Organized by the Kluge-Ruhe Aboriginal Art Collection

The Daily Progress: Generations of family stories and songs inform Aboriginal art at The Fralin

Originally published in The Daily Progress February 3, 2024.

Madayin exhibition opening, The Fralin Museum of Art, February 1, 2024. Photo by Tom Cogill.

A new exhibit opening this weekend begins by sweeping viewers back in time.

“Madayin: Eight Decades of Aboriginal Australian Bark Painting from Yirrkala,” which opens Saturday at the Fralin Museum of Art at the University of Virginia, premiered at the Hood Museum of Art in Dartmouth in September 2022 before heading out on a national tour that led it back to its Charlottesville connections.

The idea for bringing the paintings together and sharing them with the world came to Yolŋu artist and leader Djambara Marawili in 2015 during his residency at Kluge-Ruhe Aboriginal Art Collection at UVa.
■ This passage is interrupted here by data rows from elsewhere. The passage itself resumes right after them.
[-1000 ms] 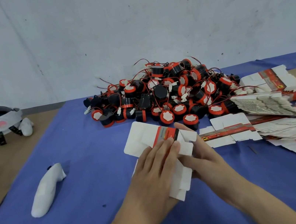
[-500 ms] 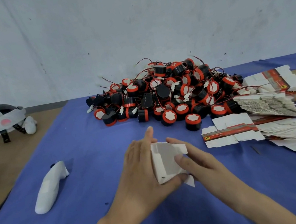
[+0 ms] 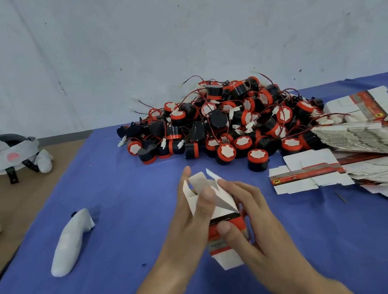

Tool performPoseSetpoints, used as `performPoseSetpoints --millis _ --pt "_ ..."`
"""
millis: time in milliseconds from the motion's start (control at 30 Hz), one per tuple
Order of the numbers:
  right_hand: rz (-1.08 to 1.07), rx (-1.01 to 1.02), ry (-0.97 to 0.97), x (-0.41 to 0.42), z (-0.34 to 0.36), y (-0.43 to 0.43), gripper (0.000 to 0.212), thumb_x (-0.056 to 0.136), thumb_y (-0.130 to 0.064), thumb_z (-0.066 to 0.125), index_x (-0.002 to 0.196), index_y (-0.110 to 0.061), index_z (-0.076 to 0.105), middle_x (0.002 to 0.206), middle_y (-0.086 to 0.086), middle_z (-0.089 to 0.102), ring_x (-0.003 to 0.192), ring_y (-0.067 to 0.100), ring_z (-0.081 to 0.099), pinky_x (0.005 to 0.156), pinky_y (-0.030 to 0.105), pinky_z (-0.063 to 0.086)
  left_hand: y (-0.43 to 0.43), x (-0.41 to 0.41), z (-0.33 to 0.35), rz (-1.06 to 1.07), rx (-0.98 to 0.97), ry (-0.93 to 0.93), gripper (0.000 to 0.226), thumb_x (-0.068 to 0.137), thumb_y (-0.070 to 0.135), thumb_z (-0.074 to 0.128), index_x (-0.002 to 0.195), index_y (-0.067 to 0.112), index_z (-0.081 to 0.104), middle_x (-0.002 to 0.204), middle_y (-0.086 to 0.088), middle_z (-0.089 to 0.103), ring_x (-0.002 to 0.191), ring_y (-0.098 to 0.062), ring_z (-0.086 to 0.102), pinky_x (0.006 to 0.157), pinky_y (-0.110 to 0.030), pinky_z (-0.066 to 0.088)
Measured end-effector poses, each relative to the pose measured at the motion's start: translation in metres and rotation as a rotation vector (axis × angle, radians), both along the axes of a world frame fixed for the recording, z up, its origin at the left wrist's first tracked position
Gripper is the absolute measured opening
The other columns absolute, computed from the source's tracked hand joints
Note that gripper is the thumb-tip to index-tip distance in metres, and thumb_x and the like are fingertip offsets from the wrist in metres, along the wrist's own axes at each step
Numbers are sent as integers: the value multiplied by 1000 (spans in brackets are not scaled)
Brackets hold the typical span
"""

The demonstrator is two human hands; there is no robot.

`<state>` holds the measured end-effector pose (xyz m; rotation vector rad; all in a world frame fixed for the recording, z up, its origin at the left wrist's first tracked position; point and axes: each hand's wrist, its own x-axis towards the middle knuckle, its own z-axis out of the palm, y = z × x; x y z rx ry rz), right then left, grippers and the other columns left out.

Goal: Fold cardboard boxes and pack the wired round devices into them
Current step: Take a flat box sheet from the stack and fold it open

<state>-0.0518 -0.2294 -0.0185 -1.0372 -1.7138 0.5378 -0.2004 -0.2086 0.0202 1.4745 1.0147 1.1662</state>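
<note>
Nearest, just over the blue counter [image 3: 125, 234], the left hand [image 3: 187, 221] and right hand [image 3: 256, 226] both grip a half-formed cardboard box [image 3: 222, 204]. The left thumb presses a white flap, the right thumb sits on the red band, and the right fingers [image 3: 240, 190] wrap its far side. The box's long axis runs near to far, its open flapped end pointing at the pile of wired round devices [image 3: 230, 125] beyond and slightly right of the box, so the right hand looks nearer. The hands hide much of the box's near end, so its closure is unclear.
</note>
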Motion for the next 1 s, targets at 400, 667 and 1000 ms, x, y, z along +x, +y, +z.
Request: performPoseSetpoints --millis 400,667,1000 --pt "-98 -56 33 -12 0 -7 47 87 -84 30 108 -48 50 127 -25 45 110 1 58 74 9 49 -10 3 -2 20 70 -42 112 40 104 45 141 65 14 121 30 62 108 2 64 84 -16 53" --pt "-53 41 162 -4 14 -5 34 95 -70 41 105 -41 55 129 -14 50 112 11 61 79 9 46 -12 6 7 -25 130 -63 60 83 56 54 139 44 35 107 36 63 100 11 62 77 -5 46" --pt "-22 60 28 2 14 -10 37 89 -76 44 113 -49 51 136 -19 37 115 14 58 80 18 51 -10 2 -1 -10 230 -2 29 86 22 52 110 38 53 102 7 59 95 -4 63 78 -17 52"
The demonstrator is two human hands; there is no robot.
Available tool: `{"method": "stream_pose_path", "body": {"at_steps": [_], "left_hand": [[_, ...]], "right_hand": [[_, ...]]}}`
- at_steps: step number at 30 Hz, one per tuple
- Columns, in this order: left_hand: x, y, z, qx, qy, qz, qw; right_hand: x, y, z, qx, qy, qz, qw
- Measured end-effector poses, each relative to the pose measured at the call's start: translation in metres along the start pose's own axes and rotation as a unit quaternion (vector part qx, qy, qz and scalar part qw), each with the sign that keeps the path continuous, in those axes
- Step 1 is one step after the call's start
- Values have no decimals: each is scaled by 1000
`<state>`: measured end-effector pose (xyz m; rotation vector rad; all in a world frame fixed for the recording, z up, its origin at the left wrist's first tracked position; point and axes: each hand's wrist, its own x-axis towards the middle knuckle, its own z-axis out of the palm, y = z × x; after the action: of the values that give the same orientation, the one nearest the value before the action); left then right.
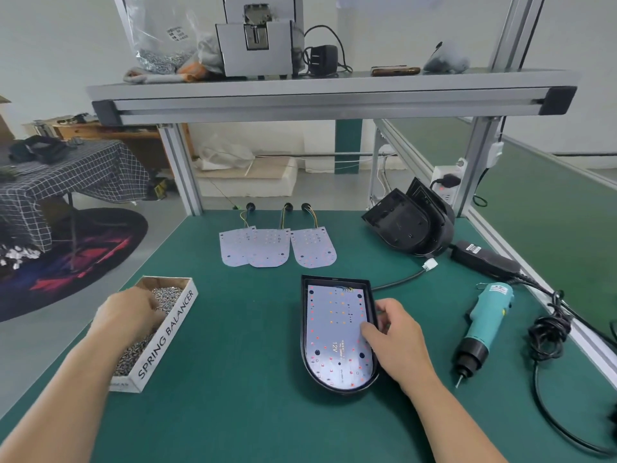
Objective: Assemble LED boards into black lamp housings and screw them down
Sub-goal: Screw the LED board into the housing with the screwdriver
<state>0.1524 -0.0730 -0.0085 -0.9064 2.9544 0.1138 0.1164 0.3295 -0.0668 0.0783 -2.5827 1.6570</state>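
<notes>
Board (pixel 334 332) seated in housing (pixel 303 329), unscrewed | right grip (pixel 397 342) clamps housing rim | left grip (pixel 128 315) in screw box (pixel 167 335), closure unclear | three boards (pixel 268 248) wait

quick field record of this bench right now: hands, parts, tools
left hand: in the screw box, fingers blurred
right hand: grips lamp housing at its right rim, thumb on LED board
spare boards: three, at the back
screwdriver: lying at right, untouched
other housings: leaning together, back right
</notes>
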Motion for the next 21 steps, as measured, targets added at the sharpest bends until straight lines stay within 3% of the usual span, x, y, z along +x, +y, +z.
{"method": "stream_pose_path", "body": {"at_steps": [11,15,21], "left_hand": [[-8,-2,9,-81,124,-29,989],[-10,-5,8,-107,121,-24,987],[-8,-5,6,-308,159,-76,935]], "right_hand": [[1,5,2,19,6,-11,1000],[2,6,2,16,4,-13,1000],[1,6,2,15,3,-12,1000]]}}
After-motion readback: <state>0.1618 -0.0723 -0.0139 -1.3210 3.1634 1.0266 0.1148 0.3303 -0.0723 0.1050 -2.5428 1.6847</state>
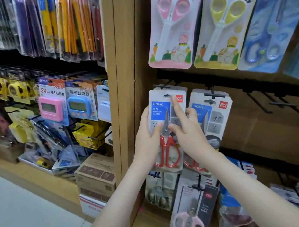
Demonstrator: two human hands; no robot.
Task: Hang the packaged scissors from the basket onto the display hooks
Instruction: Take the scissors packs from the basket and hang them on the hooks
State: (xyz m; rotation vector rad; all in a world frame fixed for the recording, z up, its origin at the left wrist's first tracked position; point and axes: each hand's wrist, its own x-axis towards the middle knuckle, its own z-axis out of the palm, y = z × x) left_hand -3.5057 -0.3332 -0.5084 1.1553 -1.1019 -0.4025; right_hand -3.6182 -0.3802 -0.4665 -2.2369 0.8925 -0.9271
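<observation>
**Bringing the hang hole onto the hook**

The packaged scissors (161,111), the one with red handles and a blue label, is held upright against the display, just beside a like pack (211,114) that already hangs at its right; the basket is not in view. The left hand (145,142) grips the left edge of the pack, with the thumb pressed on the front; the right hand (188,132) holds the right side, its thumb on the front and its other fingers curled at the edge, while the index finger (175,106) lies straight up the card toward the hang hole (167,95). The black hook (162,86) stands just above this hole; whether its tip has entered, I cannot tell.

To do this well, I judge that the index finger should guide the hole to the tip of the hook; the left hand should hold the card flat and level, so it does not bend; then both hands push it back evenly; a tilted card may catch the neighbour pack.
</observation>
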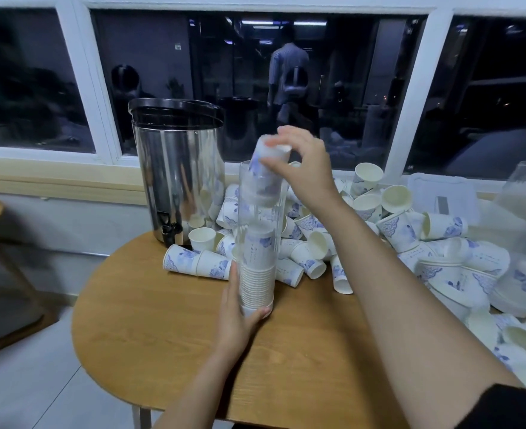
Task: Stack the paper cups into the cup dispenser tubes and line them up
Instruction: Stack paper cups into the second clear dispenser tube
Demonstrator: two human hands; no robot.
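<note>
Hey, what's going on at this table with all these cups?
A person is loading a clear dispenser tube standing on the wooden table. The left hand grips the tube near its base; the right hand pinches one paper cup, upside down, at the tube's open top. A stack of cups already fills its lower part. Many loose cups lie heaped behind.
</note>
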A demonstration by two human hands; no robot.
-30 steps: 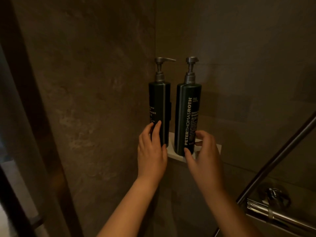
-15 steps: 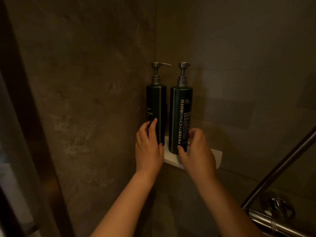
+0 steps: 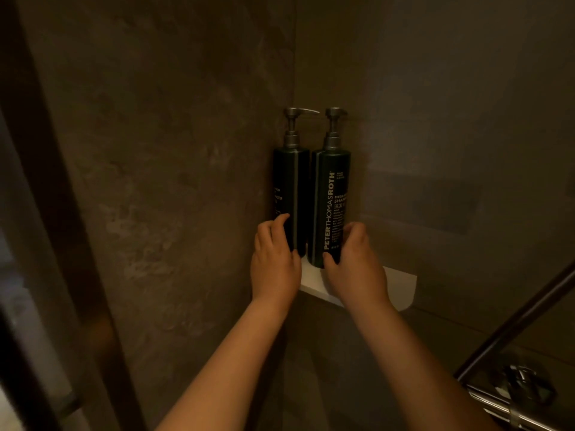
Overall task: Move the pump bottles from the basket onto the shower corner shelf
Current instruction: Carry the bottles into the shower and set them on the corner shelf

But the origins of the artworks, and the generations of creation stories and family bonds that give them life, go back far deeper into history.

When asked Thursday how long it takes to complete one of the intricate paintings on painstakingly prepared and cured eucalyptus bark, Henry Skerritt, Kluge-Ruhe curator and assistant professor of art history at UVa, responded, “About 65,000 years.”

Madayin exhibition opening, The Fralin Museum of Art, February 1, 2024. Photo by Tom Cogill.

A six-member delegation of Yolŋu artists and curators who attended a media preview Thursday at the Fralin explained how the paintings on display reflect not merely aesthetic principles, but also a rich oral history handed down from parent to child and grandparent to grandchild.

“It’s art to an outside eye, but to us, it is text,” said Mayatili Marika, who will present the W. Wanambi Distinguished Lecture at 4 p.m. Saturday in the Dome Room of the Rotunda. “It’s multifaceted and multidimensional.”

Even her talk will make connections, tying in “Madayin” with another exhibit, “Waŋupini: Clouds of Remembrance and Return,” which will remain in the Upper West Oval Room at the Rotunda through July 8.

Madayin exhibition opening, The Fralin Museum of Art, February 1, 2024. Photo by Tom Cogill.

In the Yolŋu culture, storytelling is an important way to convey intricacies of family history and the behavior of natural world. What can sound like a tangent to someone outside the culture can offer vital information about connections among family and community members to someone who cherishes the stories.

“We talk in spirals. To get from Point A to Point B is not linear,” Marika said. “Each and every thing that exists — everything on the seas, the land — fits into a finite space in the cosmos. Just as the tides go in and out, so do guests, and knowledge.”

A video of crashing ocean waves, accompanied by traditional singing paired with didgeridoo and percussion, spans a wall to greet visitors climbing the stairs to see “Madayin” at the Fralin. It extends a welcome to visitors as they enter the realm of the paintings and their stories of connection.

Dhukumul Wanambi, 20, took time to explain the background of “Destiny,” a bark painting by her father, Wukun Wanambi. A small mullet-like fish swims through rivers, creeks and oceans in search of his destiny, which he discovers while he is surrounded by his family.

Madayin exhibition opening, The Fralin Museum of Art, February 1, 2024. Photo by Tom Cogill.

Other paintings document the traditional motifs that would have been painted on a human body during ceremonies. “The shimmering power of it is the ancestors still occupy your mind,” Skerritt said. “You’re only seeing the surface.”

Attention shown to the artworks serves different purposes in different cultural environments. Westerners often are far more impressed by prestigious international accolades the artists have won for their paintings, while the artists themselves are more gratified to see how modern technology and wider exposure can bring the stories they treasure to wider audiences and new generations, Skerritt said.

Marika’s lecture is one of a dozen events connected to the exhibition. The artists led a tour of “Madayin” on Friday afternoon, followed by a First Fridays reception.

Madayin exhibition opening, The Fralin Museum of Art, February 1, 2024. Photo by Tom Cogill.

Other local galleries have opened complementary exhibitions, including Second Street Gallery’s “First Nation Australia: Contemporary Artists from the Buku-Larrngay Mulka Centre, Yirrkala,” which can be seen through March 22, and “Ukapalamin: Eti Ko Eti: Resilience: Stories from the Torres Strait,” on view through April 22.

Already on view at the Fralin is “Voices of Connection: Garamut Slit Drums of New Guinea,” which features handmade drums capable of communicating over long distances to connect people in remote areas who otherwise could be hard to reach.

“Madayin” is organized by Kluge-Ruhe Aboriginal Art Collection at UVa in partnership with the Buku-Larrngay Mulka Center in Australia and curated by Djambara Marawili, W. Wanambi, Yinimala Gumana, Waka Munungurr, Henry Skerritt and Kate McDonald.

“Madayin” can be seen at the Fralin through July 14 before moving to the Asia Society in New York, where it will open in September.